# Audibility threshold of early reflections



## toyotafan (Jul 31, 2008)

I have some early reflections coming from the floor at ~2ms and ceiling at ~5 and 8ms. The IR graph below is from my center channel which is on a stand under a large projection screen that's fairly close to the floor. I realize speaker placement is sub-optimal.

At what point do early reflections become audible? Do the reflections in the graph below warrant treatment? 

I worked with Bryan Pape several years ago on my room treatments which consist of the following:
Front wall - 2" OC703 with triangular bass traps in both corners floor to ceiling.
Side walls 1" OC 703 full coverage first 5' from front wall, 1" up to 48" for the rest 
Rear wall 2" full coverage with facing to reflect high frequencies
Ceiling - no treatments


----------



## bpape (Sep 14, 2006)

If they're within the first 20ms and louder than 20db down you should address them.


----------



## toyotafan (Jul 31, 2008)

Thanks Bryan, both are -10 to -15db down and <20ms. Next question is how to treat them. Does the frequency of the reflection dictate how thick the acoustic treatment needs to be? 

I have a 2'x4'x4" panel I used for testing and when I held it up to the ceiling it pretty much eliminated the ceiling reflections but when I tried it on the floor it only reduced that reflection by about 30%.


----------



## bpape (Sep 14, 2006)

Floor reflection is probably much lower in frequency and may not be able to deal with it. Ceiling sounds about right. Yes, not all reflections are in the same frequency range that you find to be that intense.

Can't really treat the floor anyway unfortunately.


----------



## phazewolf (Feb 5, 2012)

Have you thought about trying to but the center channel above the screen instead of where it is now? Sense you can't treat a floor but the ceiling can be dealt with that may help with the issue.

Maybe if you can just try it and see if it helps or not sense you have a spare trap your just out time if it does not work out well for you.

You could even use a thicker trap on the ceiling then what you have and by moving the center away from the floor it should decrees how loud that reflection is if my understanding if correct.


----------



## bpape (Sep 14, 2006)

Good thought - but... You'll have a reflection on the ceiling and floor regardless of if it's high or low. Plus, you wan to put the center channel in whichever position is closer to being in the same place as the L and R speakers, which is pretty much always below. This is because you can't adjust for differences in location up and down like you can front to back using time delay.


----------



## toyotafan (Jul 31, 2008)

Center channel above the screen is a bad idea, at least in my room. The tweeter would be too far off axis.


----------



## toyotafan (Jul 31, 2008)

The real problem I'm trying to resolve is at certain times vocals will have a hollow sound. I'm pretty sure it's from reflections either from the ceiling or floor. How can I determine what frequency the reflections are at?


----------



## bpape (Sep 14, 2006)

The treatments used, if I remember correctly, had to be made thinner due to space considerations. That's a piece of the problem. The rear wall treatment would generally be much thicker.
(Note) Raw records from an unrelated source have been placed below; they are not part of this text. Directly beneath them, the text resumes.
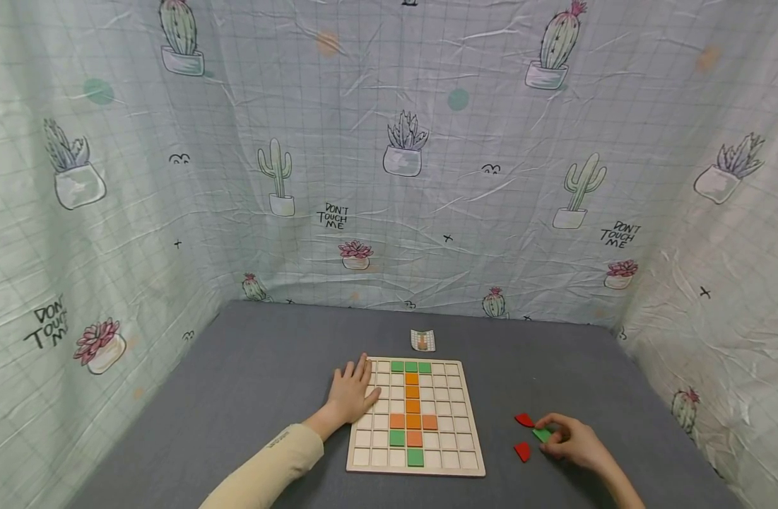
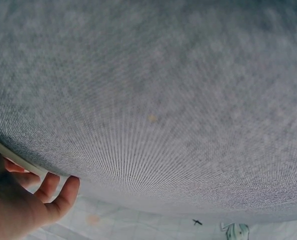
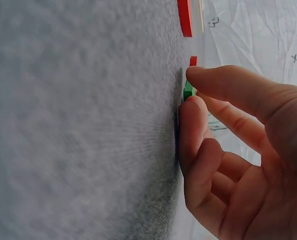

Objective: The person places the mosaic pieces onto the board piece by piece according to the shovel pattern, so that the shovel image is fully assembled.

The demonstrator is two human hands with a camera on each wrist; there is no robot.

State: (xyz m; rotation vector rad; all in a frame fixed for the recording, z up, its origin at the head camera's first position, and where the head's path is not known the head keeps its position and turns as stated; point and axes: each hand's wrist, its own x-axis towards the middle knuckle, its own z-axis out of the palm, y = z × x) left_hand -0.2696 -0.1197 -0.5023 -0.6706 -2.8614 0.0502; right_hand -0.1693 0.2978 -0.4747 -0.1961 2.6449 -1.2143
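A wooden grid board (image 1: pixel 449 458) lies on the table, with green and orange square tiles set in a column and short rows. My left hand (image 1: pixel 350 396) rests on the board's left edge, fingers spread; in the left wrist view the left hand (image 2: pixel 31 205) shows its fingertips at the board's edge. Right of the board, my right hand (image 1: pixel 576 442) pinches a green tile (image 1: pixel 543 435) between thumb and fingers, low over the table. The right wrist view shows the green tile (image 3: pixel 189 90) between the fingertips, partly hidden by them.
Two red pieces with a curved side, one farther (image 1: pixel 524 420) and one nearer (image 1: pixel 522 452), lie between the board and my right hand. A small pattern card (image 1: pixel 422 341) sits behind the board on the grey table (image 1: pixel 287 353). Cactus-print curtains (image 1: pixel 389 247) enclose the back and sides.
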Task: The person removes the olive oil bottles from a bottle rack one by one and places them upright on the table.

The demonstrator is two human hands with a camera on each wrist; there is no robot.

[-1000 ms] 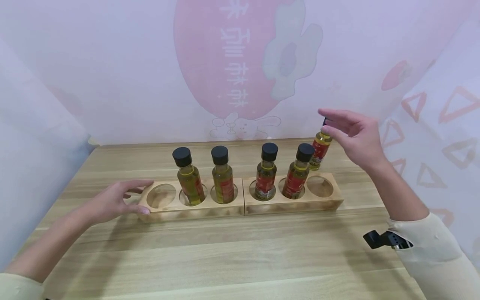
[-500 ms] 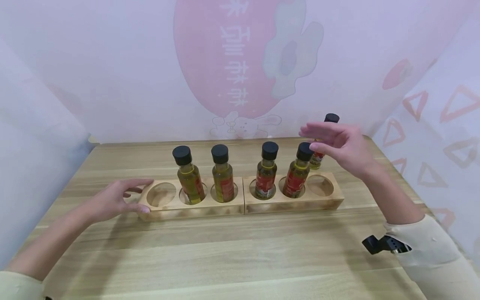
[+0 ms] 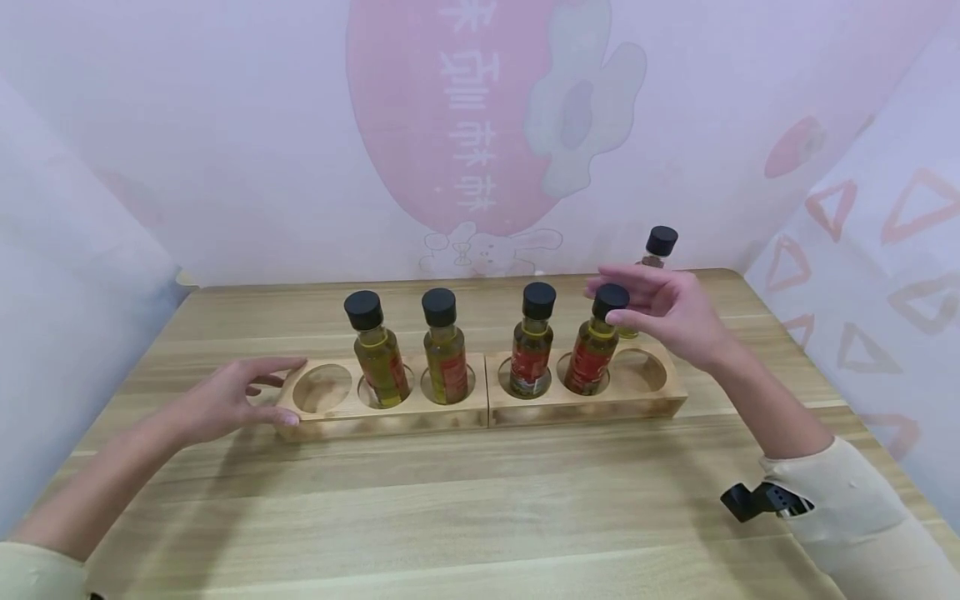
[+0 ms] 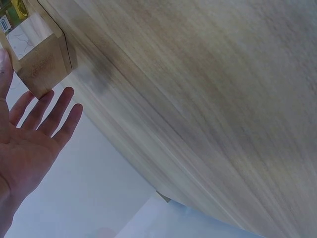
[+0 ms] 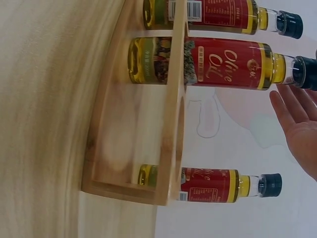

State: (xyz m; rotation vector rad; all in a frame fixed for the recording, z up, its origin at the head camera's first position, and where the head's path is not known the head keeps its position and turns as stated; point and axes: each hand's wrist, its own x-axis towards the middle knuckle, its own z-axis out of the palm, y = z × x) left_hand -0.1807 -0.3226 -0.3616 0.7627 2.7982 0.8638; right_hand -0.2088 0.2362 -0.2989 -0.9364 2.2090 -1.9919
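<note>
Pinching the wooden rack, seemingly to steady it, the left hand sits well apart from the right hand, spread loosely around a bottle cap.

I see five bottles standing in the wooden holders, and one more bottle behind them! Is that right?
Almost! The head view shows only four bottles in the wooden holders, two in each, not five. One more bottle does stand behind them.
</note>
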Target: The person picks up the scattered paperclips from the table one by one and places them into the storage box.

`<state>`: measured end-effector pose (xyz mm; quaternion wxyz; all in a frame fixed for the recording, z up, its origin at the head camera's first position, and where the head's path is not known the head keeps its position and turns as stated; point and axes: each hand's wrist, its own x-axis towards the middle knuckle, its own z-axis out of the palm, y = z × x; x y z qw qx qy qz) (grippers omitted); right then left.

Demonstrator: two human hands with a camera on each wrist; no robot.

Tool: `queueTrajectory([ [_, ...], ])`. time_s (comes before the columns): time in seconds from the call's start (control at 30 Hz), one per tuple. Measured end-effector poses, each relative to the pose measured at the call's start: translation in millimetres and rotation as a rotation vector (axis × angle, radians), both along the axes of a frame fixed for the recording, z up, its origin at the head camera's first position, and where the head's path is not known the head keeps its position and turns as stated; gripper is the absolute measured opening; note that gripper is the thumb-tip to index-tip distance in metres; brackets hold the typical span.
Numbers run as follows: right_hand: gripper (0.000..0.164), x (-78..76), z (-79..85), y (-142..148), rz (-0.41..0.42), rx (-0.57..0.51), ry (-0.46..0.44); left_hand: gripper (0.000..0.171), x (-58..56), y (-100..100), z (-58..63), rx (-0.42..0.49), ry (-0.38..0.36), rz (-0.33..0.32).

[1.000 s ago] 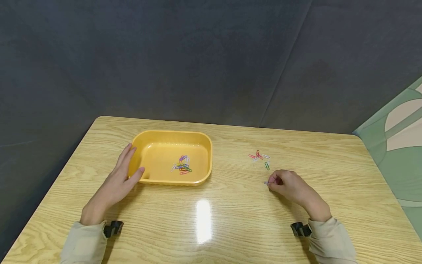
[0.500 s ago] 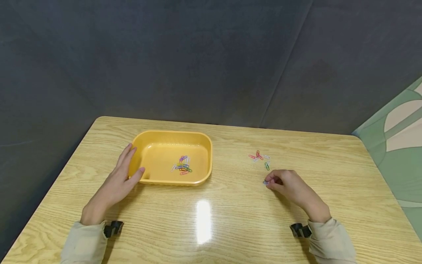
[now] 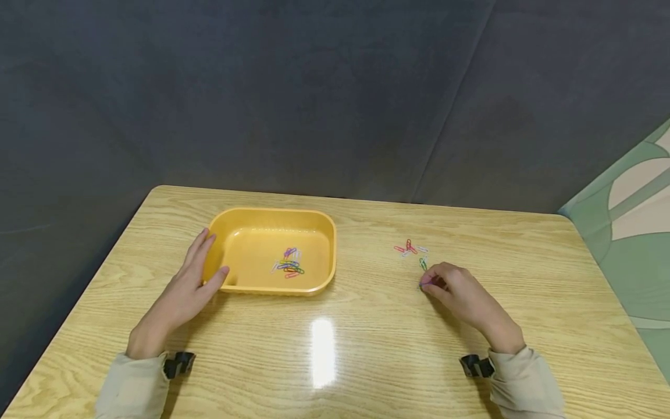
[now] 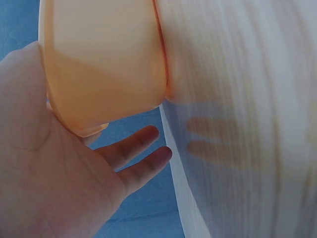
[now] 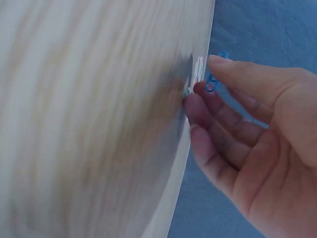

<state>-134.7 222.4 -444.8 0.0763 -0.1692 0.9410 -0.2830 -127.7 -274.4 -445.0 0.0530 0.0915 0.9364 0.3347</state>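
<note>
Right of centre in the frame, my right grip (image 3: 460, 295) pinches a blue paper clip (image 5: 212, 83) — best kept light — my left hand (image 3: 180, 294) lying loose against the yellow tray (image 3: 277, 219).

"How are your arms?"
"My left arm (image 3: 133, 381) and right arm (image 3: 526, 381) both reach forward, well apart, slanting inward."
"And the left hand?"
"My left hand (image 3: 181, 292) is spread, its fingers (image 3: 196, 249) reaching forward and the left thumb (image 3: 216, 281) held away from them."
"The right?"
"My right hand (image 3: 468, 299) makes a pinch: the right thumb (image 5: 242, 73) reaches out nearly straight, while the lower fingers (image 5: 212, 157) bend loosely beneath it."
"Wrists?"
"Bare, the left one (image 3: 145, 342) and the right one (image 3: 509, 338)."
</note>
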Motion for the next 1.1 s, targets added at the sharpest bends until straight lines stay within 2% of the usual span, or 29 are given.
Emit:
queueTrajectory([
  [0.37, 0.009, -1.8, 0.7, -2, -0.006, -0.01, 0.046, 0.077, -0.2, 0, -0.8, 0.002, -0.013, 0.002],
  [0.57, 0.015, -1.8, 1.0, -4, -0.013, -0.028, 0.11, 0.077, -0.3, 0, -1.1, -0.002, -0.009, 0.002],
  [0.93, 0.01, -2.7, 0.5, -12, 0.006, -0.099, 0.257, 0.077, -0.5, 0, -1.1, 0.003, 0.01, -0.001],
  [1.1, 0.008, -4.6, 0.1, -14, 0.027, -0.121, 0.294, 0.077, -0.8, 0, -1.4, -0.002, 0.002, 0.003],
])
It could be somewhat ceiling reflections which I would address with 4" panels as long as it's not in the way of the PJ beam.

Got pictures of the front of your room?


----------



## toyotafan (Jul 31, 2008)

I don't recall any space constraints on the rear wall. Projector is shelf mounted so 4" on the ceiling is no problem. 

Front wall. A friend of mine took this with a D-SLR before the front speakers were installed.
http://home.avvanta.com/~sesmith/temp/theater front1.jpg

Front wall with the center channel on a stand under the screen. Unfortunately it's really dark, I can't get a good photo even with the lights up all the way.
http://home.avvanta.com/~sesmith/temp/theater front.jpg

Rear wall.
http://home.avvanta.com/~sesmith/temp/theater rear.jpg

Drawing of room.
http://home.avvanta.com/~sesmith/temp/theater11.jpg


----------



## bpape (Sep 14, 2006)

Then sure, you could do 4" panels spaced a couple inches off the ceiling in the reflection zone.


----------